The results showed that they believed 16 bars of chocolate was a larger serving than 9 bars of chocolate – even if both weighed 100g.

“A larger piece count increases the perception of overall serving size,” the team said.

This may be due to a theory that people judge quantities solely by how many there are, neglecting other aspects such as weight.

It causes people to determine serving size based only on the “unit number,” the team said.

Those who completed the tests also thought they would see more chocolate if each piece was spread out a few inches on a plate – rather than resembling like a bar.

“When units are separated, more portion size is perceived overall than collected,” the team confirmed.

This could be due to a phenomenon called “contour integration,” which causes people to integrate the white space on the plate around the gaps in the chocolate as part of the bar, they suggested.

It works on a similar logic to the infamous “red plate” trick devised by an Oxford University professor who champions “gastrophysics”.  according to dr  Charles Spence, red plates set off a danger signal that subconsciously tempts us to eat less

It works on a similar logic to the infamous “red plate” trick devised by an Oxford University professor who champions “gastrophysics”. according to dr Charles Spence, red plates set off a danger signal that subconsciously tempts us to eat less

Researchers concluded that people can better understand that when food is broken down into smaller pieces, they eat more – making it easier to avoid overeating.

Overeating over time leads to weight gain, obesity and chronic disease.

An unhealthy weight increases the risk of serious and life-threatening diseases such as type 2 diabetes, heart disease, some cancers and stroke.

Around two thirds of the over 16 year olds in England are overweight or obese, while one in three 10 and 11 year olds is obese.

Two-thirds of US adults are overweight or obese.

It is estimated that the obesity epidemic takes £6.1 billion from the NHS budget each year due to diseases and illnesses linked to people’s weight. The figure is set to rise to £9.7 billion a year by 2050 as the nation gets even fatter.

Why Eating Off a Red Plate Makes You Less Hungry: An Oxford Professor’s Amazing Tips on Making Food Taste Better

dr  Charles Spence, a professor at Oxford University who is championing a new science called gastrophysics, claims that all sorts of multisensory influences come into play when you eat - to such an extent that the food actually tastes different

dr Charles Spence, a professor at Oxford University who is championing a new science called gastrophysics, claims that all sorts of multisensory influences come into play when you eat – to such an extent that the food actually tastes different

We all know that fish and chips taste best when sitting on a harbor wall and looking out to sea.

And most of us would agree that music and lighting affect the overall enjoyment of a meal.

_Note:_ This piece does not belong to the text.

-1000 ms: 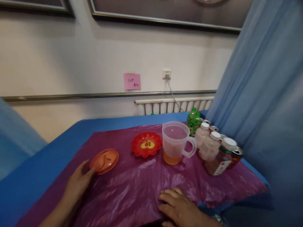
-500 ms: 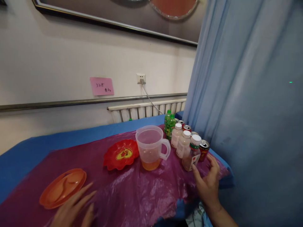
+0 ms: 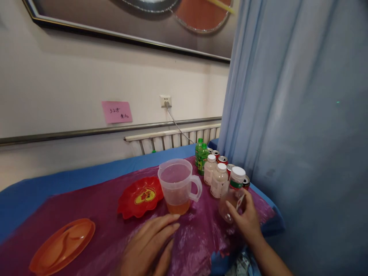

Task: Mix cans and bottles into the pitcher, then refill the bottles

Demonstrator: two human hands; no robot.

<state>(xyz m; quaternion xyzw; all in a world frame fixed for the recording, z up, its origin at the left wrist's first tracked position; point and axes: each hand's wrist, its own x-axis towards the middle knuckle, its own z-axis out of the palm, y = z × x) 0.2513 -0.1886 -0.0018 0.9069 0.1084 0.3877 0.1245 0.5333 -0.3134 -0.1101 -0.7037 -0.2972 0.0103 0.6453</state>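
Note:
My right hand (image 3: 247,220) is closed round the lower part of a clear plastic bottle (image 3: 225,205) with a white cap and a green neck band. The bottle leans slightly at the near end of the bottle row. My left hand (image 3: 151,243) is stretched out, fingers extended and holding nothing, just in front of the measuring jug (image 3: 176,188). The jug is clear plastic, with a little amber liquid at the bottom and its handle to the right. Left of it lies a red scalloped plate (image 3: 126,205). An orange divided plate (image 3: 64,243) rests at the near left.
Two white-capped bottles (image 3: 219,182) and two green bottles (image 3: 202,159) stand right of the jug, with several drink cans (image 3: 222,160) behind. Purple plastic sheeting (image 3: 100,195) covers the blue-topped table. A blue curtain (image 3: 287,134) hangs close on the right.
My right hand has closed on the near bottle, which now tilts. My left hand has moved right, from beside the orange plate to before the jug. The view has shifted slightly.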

But did you know that when you’re dining with friends, your food tastes better if you order first?

Or that eating off a red plate is a great way to lose weight?

Or the heavier the cutlery, the more likely it is that you will find your food tasty?

dr Charles Spence, a professor at Oxford University who is championing a new science called gastrophysics, claims that all sorts of multisensory influences come into play when you eat – to such an extent that the food actually tastes different.

“Great chefs serve the mind almost as much as the palate—or at least they should,” says Dr. spence

In fact, the professor believes that more than half the pleasure of eating comes from surprise factors — and he has evidence to support his theory, documented in his book The Perfect Meal.